As the years passed, I found myself working in restaurants, hostessing, waitressing, bartending and dreaming of the day that I would have my own little place. It would be a place where I could welcome guests into a small, warm room and feed them homemade feasts. I wanted to stand by a table of smiling people and refill their wine glasses and offer them our nightly specials. I imagined watching their faces light up as the waiters placed plates piled high with the chef's myriad seasonal offerings. I longed for the feeling of exhausted satisfaction that would come from watching my last guests leave, their bellies pushing against their now very snug trousers -- smiling grateful families, couples interlocking fingers as they strolled out into the cool night air, children asleep in the arms of their parents. I would fill their nights with warmth, hospitality and love.
It would seem to be perfectly logical at this point for me to have pursued a career in the restaurant business. Well, here's where things got complicated. You see, after college, I had no idea how to pursue a career in hospitality, nor did I think of it as a "career." You see, I come from a family of individuals whose last names are followed by several capital letters with periods in between them, that is, J.D., Ph.D, M.D, C.P.A., you get the idea. No capital letters follow your name in the hospitality business. Because I felt lost, I did what most people do when they are too scared to do what they really want to do. I went to law school. But being a lawyer was about as satisfying as eating two rice cakes for lunch. And as the years passed, I felt trapped in a career leading me nowhere near the fulfillment of my food-filled dreams.
Then one night, at a meeting of the International Association of Women Chefs and Restaurateurs, a group I had joined to get to know other women in the field, someone suggested I get involved with Share Our Strength, the nation's largest anti-hunger and poverty organization. So I joined the planning committee for Taste of the Nation's Taste of New York, a culinary extravaganza to raise money to feed our city's hungry. That was all it took. After two years of serving on the committee and two years of being surrounded by some of the world's most inspired and acclaimed chefs and restaurateurs, I gave notice at my law firm. I said goodbye to my windowed office, goodbye to my fabulous secretary and a tearful goodbye to my six-figure salary. I took a position working with Drew Nieporent at Heartbeat as a hostess-reservationist and management trainee.

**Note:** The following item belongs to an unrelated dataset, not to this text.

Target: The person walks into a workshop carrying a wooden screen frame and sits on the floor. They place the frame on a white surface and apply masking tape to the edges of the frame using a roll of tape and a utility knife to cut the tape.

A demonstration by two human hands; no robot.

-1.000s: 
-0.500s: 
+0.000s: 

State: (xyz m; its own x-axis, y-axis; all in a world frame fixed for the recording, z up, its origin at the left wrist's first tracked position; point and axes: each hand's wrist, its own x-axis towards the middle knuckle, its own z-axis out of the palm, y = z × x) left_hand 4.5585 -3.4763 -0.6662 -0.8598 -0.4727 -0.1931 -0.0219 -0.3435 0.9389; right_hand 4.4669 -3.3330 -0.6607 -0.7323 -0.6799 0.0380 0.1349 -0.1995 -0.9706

Today I am living my dream, a dream I thought I didn't have but I was just too scared to chase. I don't know what will happen. I have been working in the business for almost six months now, and though my role is a small one, I know that for every guest -- from the moment I answer the phone to make a reservation for someone to the moment I welcome them into the room that will be their home for a few hours to the moment I wish them a goodnight and thank them at the door -- I am making a difference. Some nights I am a part of bringing a family together; other days I unite old friends or watch young love in its precious and innocent bliss. But every night, when I lock the door behind that last guest, my tired feet burning from standing, I know the exhausted sense of satisfaction that I once dreamed of feeling. And some very late nights, I am transported back to my TV room, and I am a child again, sitting cross-legged and mesmerized by a rich voice. It is on those nights that I know Julia is watching over me, and that she is proud.